The Borg, I feel, were not made. They occurred. The Borg are the end product of technological unconcealment, where all distance and differentiation has collapsed into the cycles of the machine, ever improving its own functioning by perpetual assimilation. The Borg’s first progenitor species (that is, the orga they initially developed from), did not invent them in the sense that they created them spontaneously. Rather, they were simply a primitive version of the Borg that adapted the initial conditions for their first literal manifestation, like nanoprobes preparing a target for assimilation. The Borg where always coming, plunging out of technology as technology plunges out of history. All of previous technological and scientific (and cultural?) development has simply been laying the groundwork for the first collective. The Borg where coming for the Federation before Q hurled the Enterprise into system J25 [Ibid.], they had been called by their future-past selves [‘Regeneration’ ENT]. The Borg occur outside of the causal chain.

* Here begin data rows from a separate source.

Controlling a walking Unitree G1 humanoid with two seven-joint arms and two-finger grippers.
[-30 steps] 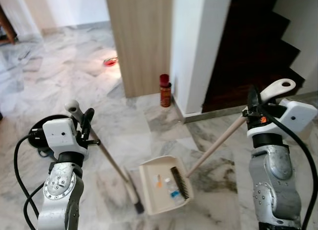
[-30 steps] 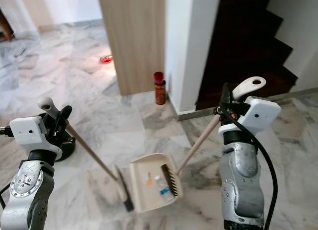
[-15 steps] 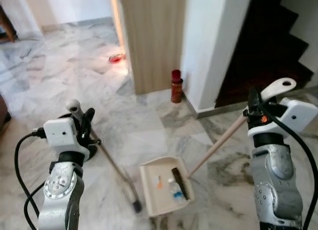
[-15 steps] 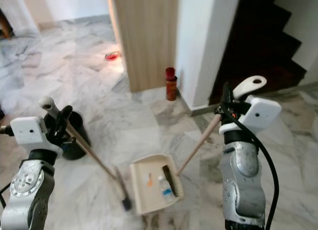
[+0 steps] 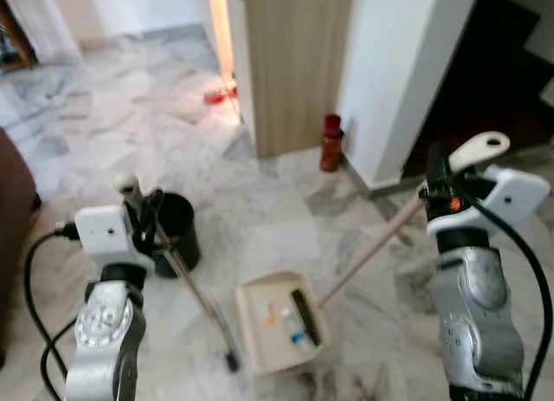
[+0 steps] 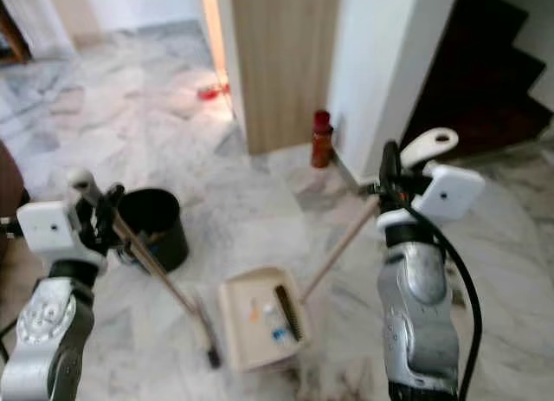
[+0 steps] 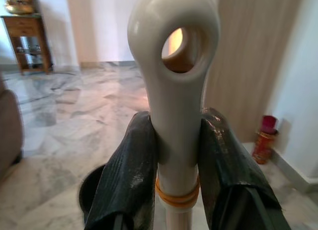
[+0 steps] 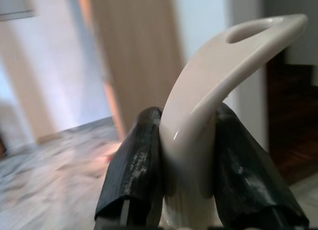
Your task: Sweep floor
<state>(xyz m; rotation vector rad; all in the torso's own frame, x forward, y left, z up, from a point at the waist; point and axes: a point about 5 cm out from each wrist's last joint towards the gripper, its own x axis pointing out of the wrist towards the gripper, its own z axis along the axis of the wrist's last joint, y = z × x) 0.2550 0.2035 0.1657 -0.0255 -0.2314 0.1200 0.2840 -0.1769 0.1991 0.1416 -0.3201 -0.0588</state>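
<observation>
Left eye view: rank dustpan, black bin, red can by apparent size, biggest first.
1. dustpan, biggest in frame
2. black bin, smaller in frame, though partly hidden behind the left pincer and broom handle, so this gap is unsure
3. red can, clearly smallest, but farthest from the camera

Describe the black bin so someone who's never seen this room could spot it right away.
Start at the wooden panel and come back across the marble floor towards the robot's left gripper. The black bin stands just beyond it: round, open-topped, the darkest thing near the cream dustpan.
</observation>
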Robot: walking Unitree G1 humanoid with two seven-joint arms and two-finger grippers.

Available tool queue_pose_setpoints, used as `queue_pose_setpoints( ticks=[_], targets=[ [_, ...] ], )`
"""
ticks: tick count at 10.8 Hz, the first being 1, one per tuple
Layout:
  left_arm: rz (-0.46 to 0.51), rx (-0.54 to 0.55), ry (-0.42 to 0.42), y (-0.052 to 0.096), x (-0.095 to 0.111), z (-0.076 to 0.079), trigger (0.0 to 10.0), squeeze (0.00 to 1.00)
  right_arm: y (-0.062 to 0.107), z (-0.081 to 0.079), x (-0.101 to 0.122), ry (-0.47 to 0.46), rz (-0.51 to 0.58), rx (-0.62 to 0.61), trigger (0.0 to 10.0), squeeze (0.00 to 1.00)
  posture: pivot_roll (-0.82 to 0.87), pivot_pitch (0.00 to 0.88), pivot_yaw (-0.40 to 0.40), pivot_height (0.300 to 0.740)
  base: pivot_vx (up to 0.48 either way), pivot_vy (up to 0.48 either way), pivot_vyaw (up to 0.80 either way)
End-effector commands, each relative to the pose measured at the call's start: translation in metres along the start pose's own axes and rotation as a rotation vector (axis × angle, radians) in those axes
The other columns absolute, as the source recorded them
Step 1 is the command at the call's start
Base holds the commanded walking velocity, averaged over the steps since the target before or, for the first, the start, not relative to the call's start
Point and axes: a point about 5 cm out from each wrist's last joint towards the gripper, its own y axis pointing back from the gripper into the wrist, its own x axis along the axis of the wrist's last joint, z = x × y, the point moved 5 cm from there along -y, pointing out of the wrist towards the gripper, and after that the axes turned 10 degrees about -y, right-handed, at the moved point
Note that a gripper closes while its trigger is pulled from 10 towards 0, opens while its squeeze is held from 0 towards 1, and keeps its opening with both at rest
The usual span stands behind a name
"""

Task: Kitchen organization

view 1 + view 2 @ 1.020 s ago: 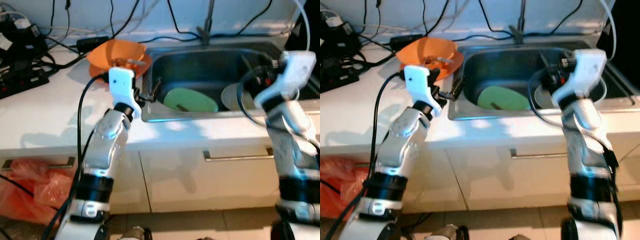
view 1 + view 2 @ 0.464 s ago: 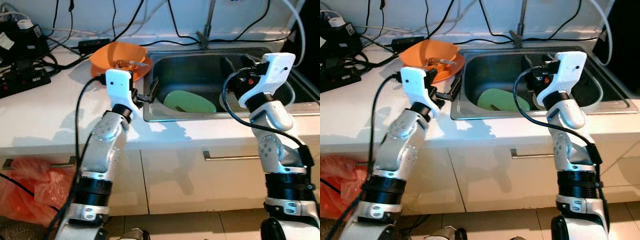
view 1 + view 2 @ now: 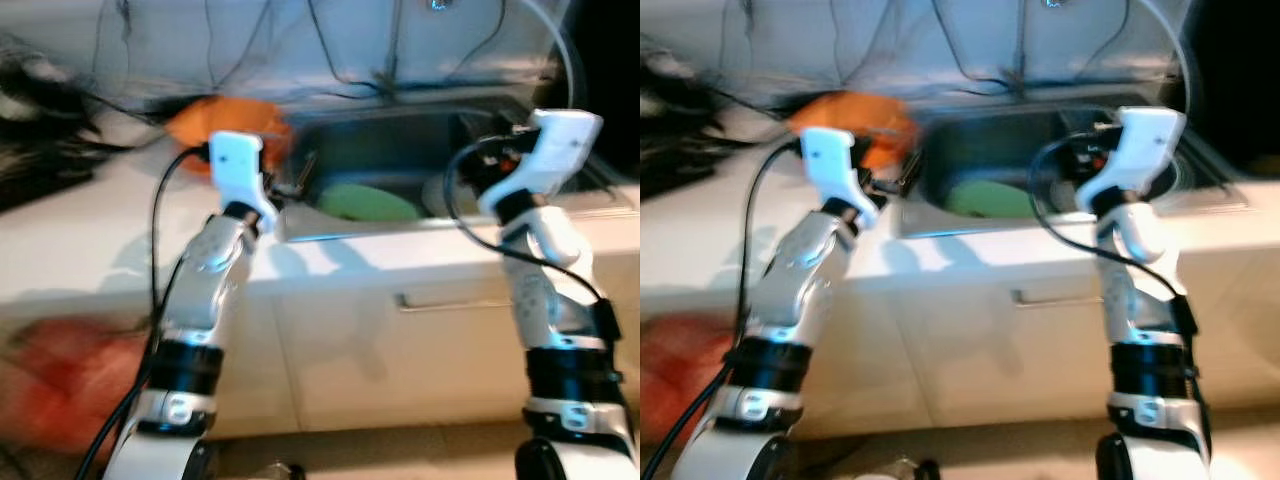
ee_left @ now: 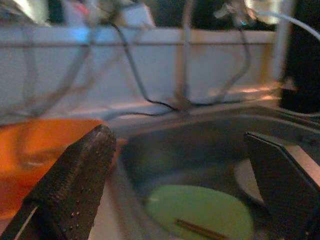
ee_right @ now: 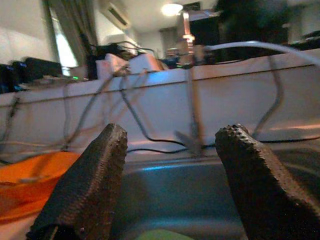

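An orange bowl [image 3: 225,125] stands on the white counter just left of the steel sink [image 3: 350,228]. In the sink lie a green plate [image 3: 365,203], with a thin stick on it, and a pale plate [image 3: 440,190] to its right. My left gripper [image 3: 297,183] hovers over the sink's left rim, open, with nothing between its fingers [image 4: 75,185]. Over the right side of the sink my right gripper [image 3: 490,152] is held up, also open and empty, its fingers [image 5: 85,185] pointing at the back wall. The eye views are blurred.
Black cables hang down the back wall around the faucet [image 3: 395,60]. Dark power strips and plugs [image 3: 40,170] crowd the counter's left end. A red plastic bag [image 3: 60,380] lies on the floor at the lower left. Cabinet fronts with a handle [image 3: 450,298] are below the counter.
The whole picture has shifted and blurred, so the camera is moving. Both arms keep much the same raised pose and both grippers stay open.
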Motion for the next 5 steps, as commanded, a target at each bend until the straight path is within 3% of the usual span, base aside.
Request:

They are infinitely adaptable, but only within the pre-given framework of Borg-ness. The Queen can direct them creatively, but only towards further assimilation. Though they can perform cursory surveys and assessments of a target without assimilating it, it is only through assimilation that they can truly come to understand something, and only through assimilation that they can progress. Interestingly, they do seem to recognise this limitation, being willing to make an alliance with the Voyager during their conflict with Species 8472 [‘Scorpion,’ parts 1. & 2., VOY]. The Borg are sufficiently adaptable to recognise the limits of their adaptability. Guinan speculates [‘The Best of Both Worlds,’ part 1., TNG] that is possible that, in the future, the Borg might be open to negotiation. We see intimations of their striving to adapt to meet any challenge with their assimilation of Picard [Ibid.], their alliance with Voyager, even their breaking down of the chain of causality [‘First Contact’ etc.]; their evolution is evolving. Their adaptability is adapting [‘Dark Frontiers’ parts 1. & 2. VOY].

*

The nightmare of transhumanism, the arrival (note, not creation) of an entirely new order of beings: this is the Borg. I cannot emphasise enough the importance of the time-travel arc to their development. The Borg do not exist within any traditional paradigm or dichotomy; it is senseless to try and understand them through our common knowledge of the flow of time. They are as beyond that as they are beyond us. Organic life had its first origins in the inorganic (perhaps Cairns-Smith’s crystals); more properly, perhaps life has not always been strictly speaking organic. Why should it continue to be organic? The Borg are neither biological nor technological in the sense that we use these words. They are their own order of being.

I do not know if the Borg are really coming or not. But, if they are coming, they have always been coming, they have always been preparing to arrive and we have always been preparing for their arrival. That is the true horror of them.